There were no test item related changes in the weights (absolute and relative to body or brain weights) of brain, testes and epididymides of male animals at any dose level. Non-statistically significant changes in spleen weights were observed in male animals at 40, 120 and 350 mg/kg bw/day and in female animals at 350 mg/kg bw/day; they were considered to be of little or no biological relevance. The examined organ weights of animals selected for toxicity examinations were comparable in the control and 40, 120 and 350 mg/kg bw/day groups at the end of the treatment period. Histopathological examinations revealed test item related minimal centrilobular vacuolation in the hepatocytes – sign of hepatic lipidosis – in male animals at 350 mg/kg bw/day. Hepatic lipidosis is considered as a slight reversible liver injury in connection with a disturbance of energy metabolism of affected hepatocytes. There were no histological patterns of hematopoietic (erythroid or myeloid) hyperplasia in the splenic tissues or in the livers of animals in accordance with organ weight changes.
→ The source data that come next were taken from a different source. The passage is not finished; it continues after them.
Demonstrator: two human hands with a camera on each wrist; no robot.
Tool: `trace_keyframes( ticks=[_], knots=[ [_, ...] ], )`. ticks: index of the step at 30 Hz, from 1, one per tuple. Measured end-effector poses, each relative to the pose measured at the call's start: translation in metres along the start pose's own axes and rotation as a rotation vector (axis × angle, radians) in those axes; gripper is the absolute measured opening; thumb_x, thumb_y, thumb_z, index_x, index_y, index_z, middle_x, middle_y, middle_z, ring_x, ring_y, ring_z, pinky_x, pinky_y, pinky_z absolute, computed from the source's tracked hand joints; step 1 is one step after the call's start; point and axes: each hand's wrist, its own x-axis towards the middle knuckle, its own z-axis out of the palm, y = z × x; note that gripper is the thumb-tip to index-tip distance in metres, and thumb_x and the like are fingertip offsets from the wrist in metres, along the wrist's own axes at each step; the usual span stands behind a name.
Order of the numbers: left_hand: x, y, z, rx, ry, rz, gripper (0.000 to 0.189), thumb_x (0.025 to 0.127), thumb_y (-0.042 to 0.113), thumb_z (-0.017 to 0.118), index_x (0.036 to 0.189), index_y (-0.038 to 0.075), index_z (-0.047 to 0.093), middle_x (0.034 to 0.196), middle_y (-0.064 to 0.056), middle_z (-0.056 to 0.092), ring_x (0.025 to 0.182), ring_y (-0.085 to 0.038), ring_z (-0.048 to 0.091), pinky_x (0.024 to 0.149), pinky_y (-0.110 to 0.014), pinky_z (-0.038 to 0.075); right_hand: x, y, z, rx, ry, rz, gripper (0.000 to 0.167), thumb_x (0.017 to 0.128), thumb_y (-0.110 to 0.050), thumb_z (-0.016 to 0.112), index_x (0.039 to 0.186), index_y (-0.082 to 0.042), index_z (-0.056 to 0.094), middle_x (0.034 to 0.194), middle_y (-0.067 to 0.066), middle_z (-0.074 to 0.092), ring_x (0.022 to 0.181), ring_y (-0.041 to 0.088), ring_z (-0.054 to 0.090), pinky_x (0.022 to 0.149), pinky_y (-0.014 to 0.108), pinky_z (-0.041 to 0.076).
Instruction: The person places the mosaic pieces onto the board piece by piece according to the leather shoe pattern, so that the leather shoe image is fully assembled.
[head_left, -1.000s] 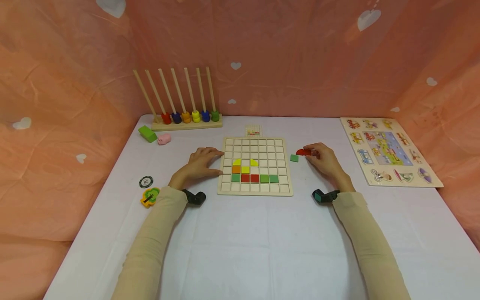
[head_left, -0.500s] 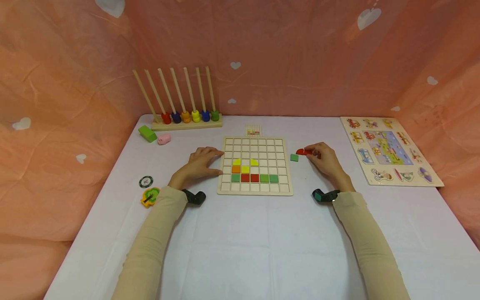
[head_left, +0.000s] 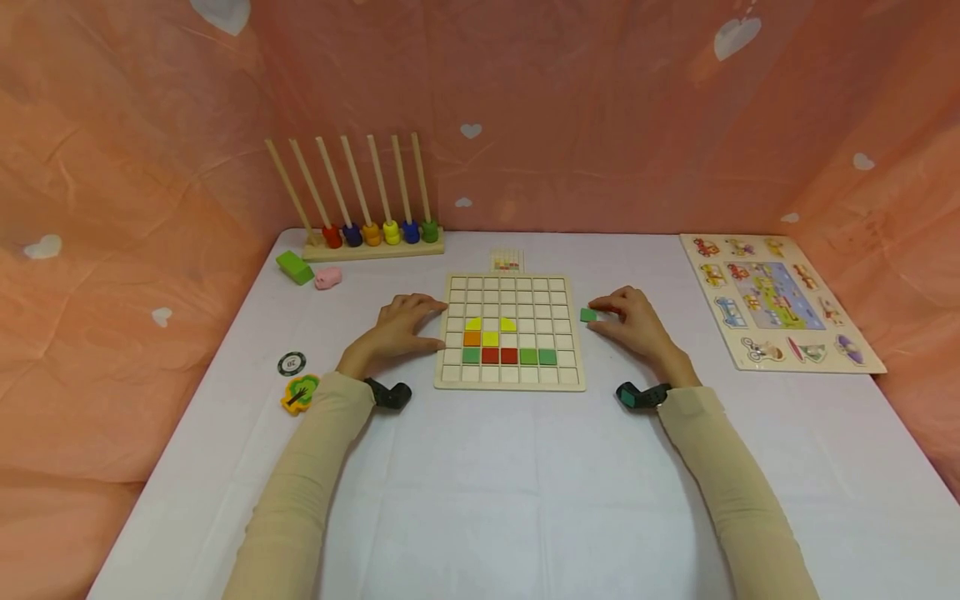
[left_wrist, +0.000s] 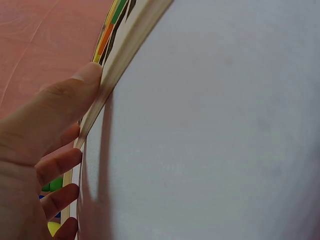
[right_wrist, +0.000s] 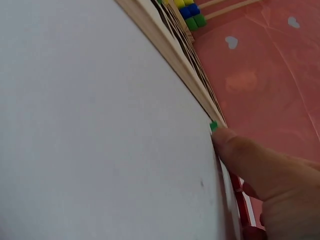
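A wooden grid board (head_left: 513,385) lies mid-table, with yellow, orange, green and red tiles set in its lower rows. My left hand (head_left: 397,327) rests against the board's left edge. In the left wrist view, the thumb (left_wrist: 90,75) and fingertips touch the wooden rim with relaxed fingers. Just off the board's right edge is a green square tile (head_left: 587,315). My right hand (head_left: 633,325) pinches that tile by its right side, the thumb (right_wrist: 225,137) right at it in the right wrist view. Red pieces (right_wrist: 242,205) show behind the thumb there; in the head view the hand hides them.
Behind the board lies a small pattern card (head_left: 507,261). A wooden bead abacus (head_left: 375,252) stands at the back left, near a green block (head_left: 296,267) and a pink pig (head_left: 327,277). A round chip (head_left: 292,363) and a tree piece (head_left: 301,392) lie left. A picture puzzle (head_left: 780,304) lies right.
My right hand has let go of the red pieces and moved left to the green tile, where thumb and finger now close in. The left hand and the board have not moved.
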Motion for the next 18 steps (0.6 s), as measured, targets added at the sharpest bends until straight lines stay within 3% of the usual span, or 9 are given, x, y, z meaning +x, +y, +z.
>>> trace_keyframes(
  ticks=[5,13,18],
  knots=[
    [0.0,0.001,-0.001,-0.006,0.0,0.008,0.07,0.082,0.043,0.068,0.141,0.016,0.041,0.142,-0.01,0.034,0.13,-0.034,0.023,0.101,-0.054,0.018,0.003,-0.005,0.003,-0.027,0.011,-0.039,0.024,0.079,-0.011,0.074,0.101,-0.001,0.069,0.097,0.012,0.053,0.087,0.023,0.041,0.073,0.033,0.031],
    [0.0,-0.001,0.0,-0.008,0.0,-0.001,0.069,0.083,0.043,0.068,0.141,0.017,0.041,0.142,-0.01,0.034,0.13,-0.033,0.023,0.101,-0.054,0.018,0.005,-0.009,0.001,-0.024,-0.06,-0.044,0.027,0.082,-0.012,0.072,0.105,0.001,0.068,0.099,0.014,0.054,0.085,0.023,0.04,0.073,0.034,0.031],
    [-0.001,-0.001,0.0,-0.008,-0.002,-0.001,0.07,0.082,0.043,0.068,0.141,0.017,0.041,0.143,-0.01,0.034,0.13,-0.033,0.023,0.101,-0.053,0.017,0.007,-0.014,0.002,-0.006,-0.026,-0.049,0.024,0.081,-0.014,0.073,0.101,0.0,0.069,0.097,0.013,0.057,0.086,0.022,0.044,0.075,0.034,0.032]
  ],
)
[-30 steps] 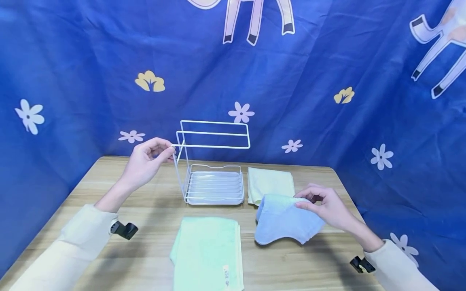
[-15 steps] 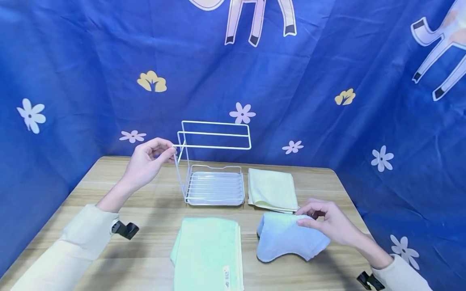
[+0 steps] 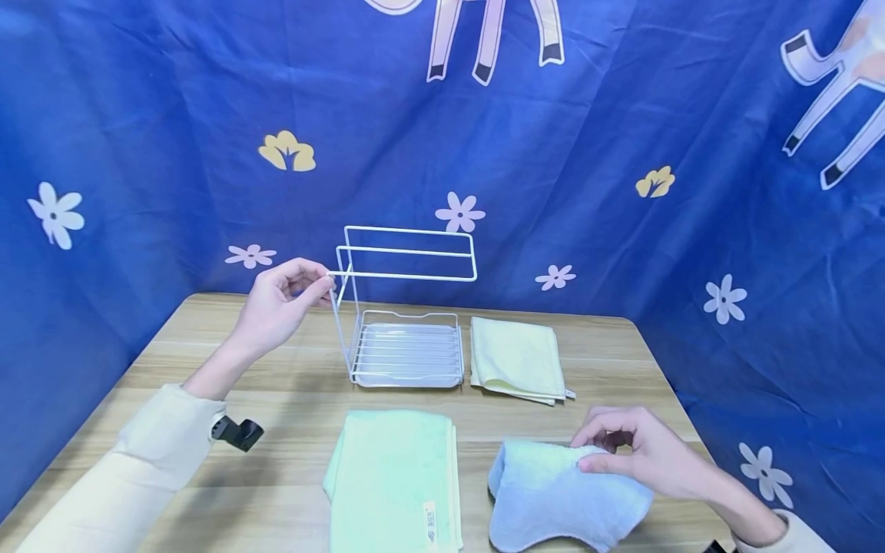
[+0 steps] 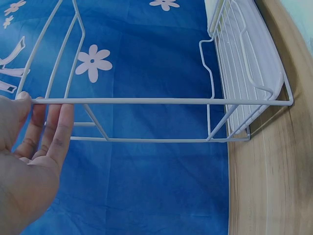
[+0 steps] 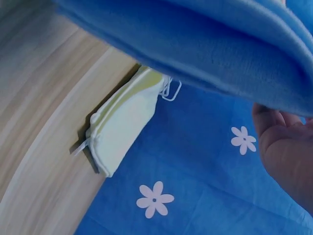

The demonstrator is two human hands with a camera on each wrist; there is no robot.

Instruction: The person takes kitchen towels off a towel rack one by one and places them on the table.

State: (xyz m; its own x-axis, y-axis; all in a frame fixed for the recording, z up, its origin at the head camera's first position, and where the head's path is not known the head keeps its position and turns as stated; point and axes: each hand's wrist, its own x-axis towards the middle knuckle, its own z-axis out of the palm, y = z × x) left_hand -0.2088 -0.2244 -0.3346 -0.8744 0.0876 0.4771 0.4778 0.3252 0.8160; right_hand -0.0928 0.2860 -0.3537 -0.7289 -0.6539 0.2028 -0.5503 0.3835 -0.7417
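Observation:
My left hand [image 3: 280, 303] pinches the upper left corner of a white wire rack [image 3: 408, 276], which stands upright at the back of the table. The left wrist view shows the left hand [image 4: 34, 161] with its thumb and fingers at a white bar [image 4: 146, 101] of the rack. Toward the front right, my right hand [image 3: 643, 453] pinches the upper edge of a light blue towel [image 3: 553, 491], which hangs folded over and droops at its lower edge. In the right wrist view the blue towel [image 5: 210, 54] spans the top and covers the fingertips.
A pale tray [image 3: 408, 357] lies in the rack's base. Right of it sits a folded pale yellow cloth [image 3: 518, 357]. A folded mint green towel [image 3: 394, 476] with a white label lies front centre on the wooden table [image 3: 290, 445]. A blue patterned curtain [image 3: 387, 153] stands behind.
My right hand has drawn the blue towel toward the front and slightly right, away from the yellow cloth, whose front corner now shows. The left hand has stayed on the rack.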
Based on the new study outcomes, the dose level of 350 mg/kg bw/day can be considered as an appropriate No Observed Adverse Effect Level.
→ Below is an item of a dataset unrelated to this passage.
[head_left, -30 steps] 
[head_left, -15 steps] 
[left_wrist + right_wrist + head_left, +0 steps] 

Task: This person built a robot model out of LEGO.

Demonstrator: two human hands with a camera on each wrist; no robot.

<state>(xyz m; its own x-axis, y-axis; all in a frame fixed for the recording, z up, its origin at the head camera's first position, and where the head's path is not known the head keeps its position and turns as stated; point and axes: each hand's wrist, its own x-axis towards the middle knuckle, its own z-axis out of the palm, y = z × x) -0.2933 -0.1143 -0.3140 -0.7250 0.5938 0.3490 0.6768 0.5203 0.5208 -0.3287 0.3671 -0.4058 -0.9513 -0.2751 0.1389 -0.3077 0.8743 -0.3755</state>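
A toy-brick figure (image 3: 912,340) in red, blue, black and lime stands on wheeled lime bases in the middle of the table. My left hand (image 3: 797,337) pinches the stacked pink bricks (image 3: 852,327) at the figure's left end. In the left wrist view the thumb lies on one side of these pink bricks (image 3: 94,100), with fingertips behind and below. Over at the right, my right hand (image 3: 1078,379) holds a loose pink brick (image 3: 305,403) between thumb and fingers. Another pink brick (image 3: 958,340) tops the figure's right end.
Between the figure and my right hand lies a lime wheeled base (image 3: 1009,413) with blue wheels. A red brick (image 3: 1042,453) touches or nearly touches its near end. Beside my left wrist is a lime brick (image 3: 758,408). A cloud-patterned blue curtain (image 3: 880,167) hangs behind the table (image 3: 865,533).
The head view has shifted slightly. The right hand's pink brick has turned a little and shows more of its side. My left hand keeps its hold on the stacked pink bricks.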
Justification for classification or non-classification

According to the CLP Regulation (EC) No 1272/2008, 3.9 Specific target organ toxicity - repeated exposure section, substances are classified as specific target organ toxicants following repeated exposure by the use of expert judgement, on the basis of the weight of all evidence available, including the use of recommended guidance values, which take into account the duration of exposure and the dose/concentration, which produced the effect(s), and are placed in one of two categories, depending upon the nature and severity of the effect(s) observed.
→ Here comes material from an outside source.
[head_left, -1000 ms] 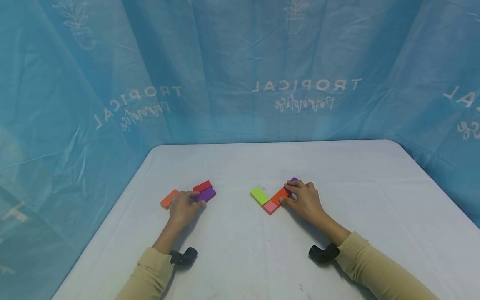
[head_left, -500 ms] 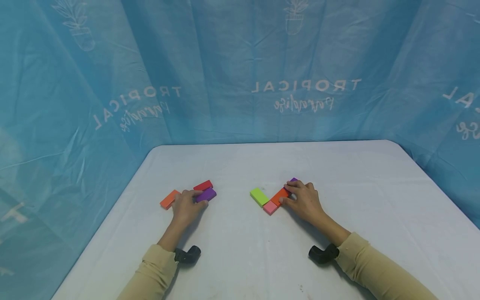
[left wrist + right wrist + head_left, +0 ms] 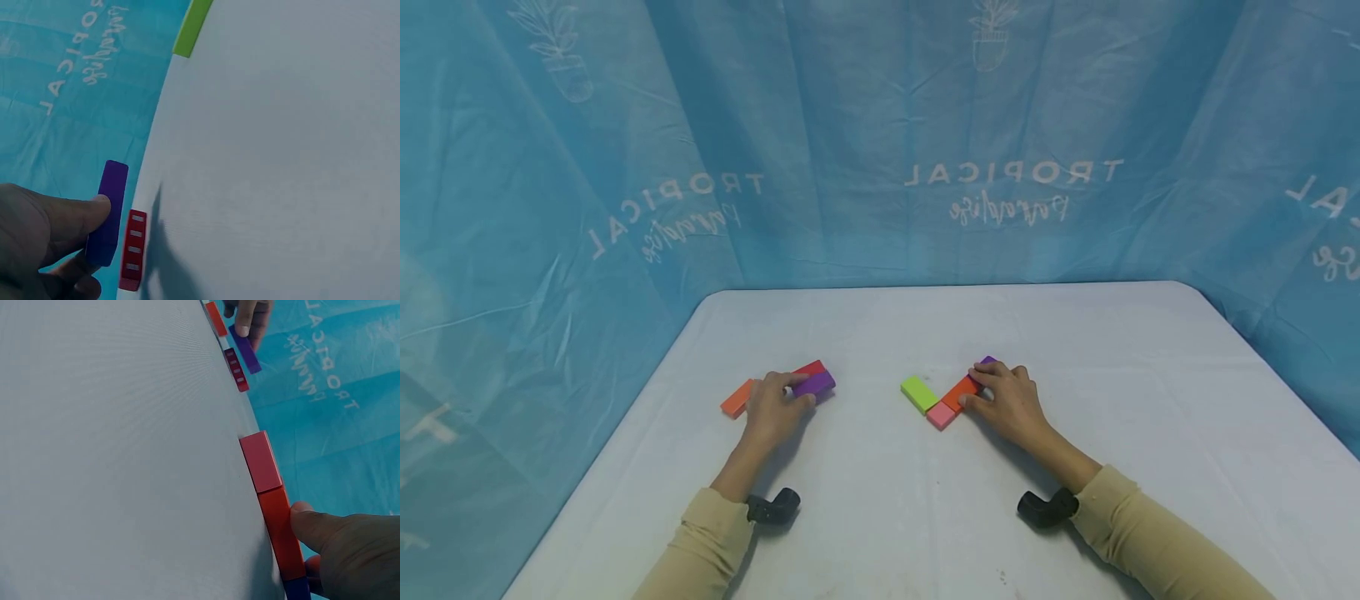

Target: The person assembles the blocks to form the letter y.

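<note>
My left hand (image 3: 771,412) pinches a purple block (image 3: 815,383) between thumb and fingers. In the left wrist view, this purple block (image 3: 111,206) is raised off the white table, beside a red block (image 3: 133,250) with a row of small slots. An orange block (image 3: 737,398) lies left of that hand, partly covered by it. My right hand (image 3: 1011,400) grips an orange-red block (image 3: 961,392), its thumb on the near side and fingers over the far end. A pink block (image 3: 941,415) adjoins one end; a second purple block (image 3: 988,359), mostly hidden by fingers, adjoins the other.
A lime green block (image 3: 919,394) angles off from the pink block, so the row forms a V. The white-covered table (image 3: 880,500) has a blue printed curtain (image 3: 850,167) behind it and at both sides. Black mounts (image 3: 775,507) are worn at both wrists.
My left hand has shifted slightly right and lifted the purple block off the table, beside the red one. The right hand and its row of blocks have stayed put.
</note>
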A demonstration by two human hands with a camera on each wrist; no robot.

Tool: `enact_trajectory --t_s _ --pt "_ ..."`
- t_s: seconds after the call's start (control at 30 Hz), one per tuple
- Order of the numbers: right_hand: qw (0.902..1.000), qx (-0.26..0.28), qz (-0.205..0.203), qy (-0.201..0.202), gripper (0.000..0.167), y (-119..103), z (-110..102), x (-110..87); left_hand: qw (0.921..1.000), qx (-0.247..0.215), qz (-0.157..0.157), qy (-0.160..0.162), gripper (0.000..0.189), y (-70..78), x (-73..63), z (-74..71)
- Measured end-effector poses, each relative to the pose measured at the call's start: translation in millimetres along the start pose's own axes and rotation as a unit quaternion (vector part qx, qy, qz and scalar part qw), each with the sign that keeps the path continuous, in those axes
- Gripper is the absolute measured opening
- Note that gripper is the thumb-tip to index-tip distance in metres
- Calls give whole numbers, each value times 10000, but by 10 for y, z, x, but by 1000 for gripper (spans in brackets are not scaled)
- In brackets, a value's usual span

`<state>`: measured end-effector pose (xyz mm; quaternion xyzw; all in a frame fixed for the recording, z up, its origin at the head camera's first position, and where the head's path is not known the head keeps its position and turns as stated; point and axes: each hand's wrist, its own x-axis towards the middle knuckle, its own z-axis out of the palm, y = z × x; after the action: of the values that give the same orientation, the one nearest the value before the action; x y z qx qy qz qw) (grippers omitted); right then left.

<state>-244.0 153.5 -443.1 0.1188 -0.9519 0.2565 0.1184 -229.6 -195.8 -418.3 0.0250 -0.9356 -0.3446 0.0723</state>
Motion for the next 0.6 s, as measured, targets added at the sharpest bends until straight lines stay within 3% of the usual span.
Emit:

In order to help reach a decision about whether a substance shall be classified or not, and to what degree it shall be classified (Category 1 or Category 2), dose/concentration ‘guidance values’ are provided for consideration of the dose/concentration which has been shown to produce significant health effects. The guidance values refer to effects seen in a standard 90-day toxicity study conducted in rats. Nevertheless, they can be used as a basis to extrapolate equivalent guidance values for toxicity studies of greater or lesser duration (the assessment shall be done on a case-by-case basis). For example, for 28-day study the guidance values are increased by a factor of three, thus the limit for sub-acute studies should be 300 mg/kg bw/day.

Based on results obtained in the available subacute Combined Repeated Dose Toxicity Study with the Reproduction/Developmental Toxicity Screening Test performed on rats dosed by oral route, the substance does not produce significant effects up to the dosage of 350 mg/kg bw/day, which can be considered as the No Observed Adverse Effect Level.

In conclusion, the substance does not meet the criteria to be classified for specific target organ toxicity after repeated exposure, according to the CLP Regulation (EC) 1272/2008.